Die Europäische Zentralbank könnte nach Ansicht verschiedener Experten bereits in der kommenden Woche die Leitzinsen um 50 Basispunkte senken. Grund für den voraussichtlichen weiteren Zinsschritt sind die anhaltenden Schwierigkeiten an den internationalen Finanzmärkten und bevorstehenden Schritte anderer Notenbanken. Die Konditionen für Baufinanzierungen könnten folglich in der näheren Zukunft deutlich günstiger ausfallen. Bauherren und Eigentümer sind gut beraten, jetzt noch abzuwarten und so möglicherweise fünfstellige Beträge zu sparen.

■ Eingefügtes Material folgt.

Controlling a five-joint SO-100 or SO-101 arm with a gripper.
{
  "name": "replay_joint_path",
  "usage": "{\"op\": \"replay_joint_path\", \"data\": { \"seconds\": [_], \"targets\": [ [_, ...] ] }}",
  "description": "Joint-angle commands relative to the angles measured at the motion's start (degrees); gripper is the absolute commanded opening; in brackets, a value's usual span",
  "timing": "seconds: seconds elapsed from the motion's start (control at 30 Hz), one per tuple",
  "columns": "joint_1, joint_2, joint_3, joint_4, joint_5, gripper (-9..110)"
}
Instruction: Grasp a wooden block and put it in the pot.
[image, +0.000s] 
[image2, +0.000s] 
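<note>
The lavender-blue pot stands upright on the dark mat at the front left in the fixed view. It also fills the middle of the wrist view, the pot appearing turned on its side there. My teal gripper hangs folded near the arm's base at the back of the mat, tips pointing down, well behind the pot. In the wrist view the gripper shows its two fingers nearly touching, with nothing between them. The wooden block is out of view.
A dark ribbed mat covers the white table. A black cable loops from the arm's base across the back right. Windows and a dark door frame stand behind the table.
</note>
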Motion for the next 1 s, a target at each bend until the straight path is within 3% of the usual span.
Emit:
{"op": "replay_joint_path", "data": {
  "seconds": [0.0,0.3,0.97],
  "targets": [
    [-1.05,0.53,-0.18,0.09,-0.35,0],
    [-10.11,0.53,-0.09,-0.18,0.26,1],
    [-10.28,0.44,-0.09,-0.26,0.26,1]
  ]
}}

Zinssenkungen der EZB spiegeln sich erfahrungsgemäß einige Wochen später in den Konditionen der Banken wider, sofern sie nicht bereits vorab auf dem Markt eingepreist werden. In den zurückliegenden Monaten haben sich die Bedingungen für Hypothekenfinanzierungen deutlich verbessert: Bereits vor einigen Wochen hatte die Zentralbank die Zinsen um einen halben Prozentpunkt gesenkt.
Wer erst in einigen Monaten oder Jahren eine Finanzierung benötigt, kann durch den Abschluss eines Forward-Darlehens möglicherweise sparen, wenn die Zinsen in Zukunft wieder steigen sollten. Ein Forward-Darlehen sichert die Zinskonditionen der Gegenwart für Kredite, die in der Zukunft ausbezahlt werden. Darlehensnehmer können dabei Laufzeit, Zinsbindung und Sondertilgungen ebenso vereinbaren wie bei gewöhnlichen Darlehen auch. Einige Banken erheben für Forward-Kredite nicht einmal Aufschläge auf den Zinssatz: Die niederländische ING-DiBa beispielsweise verzichtet bei Vorlaufzeiten von bis zu 36 Monaten auf Zuschläge.
Unabhängig vom Zeitpunkt erscheinen Baufinanzierungen aufgrund der geringen Zinssätze wieder außerordentlich attraktiv. Der Weg in die eigenen vier Wände kann derzeit so günstig beschritten werden wie lange nicht mehr. Im Anschluss an das zurückliegende Zinstief hatte auch die bundeseigene Kreditanstalt für Wiederaufbau die Zinssätze für Darlehen aus ihren Programmen gesenkt, wovon auch diesmal auszugehen ist.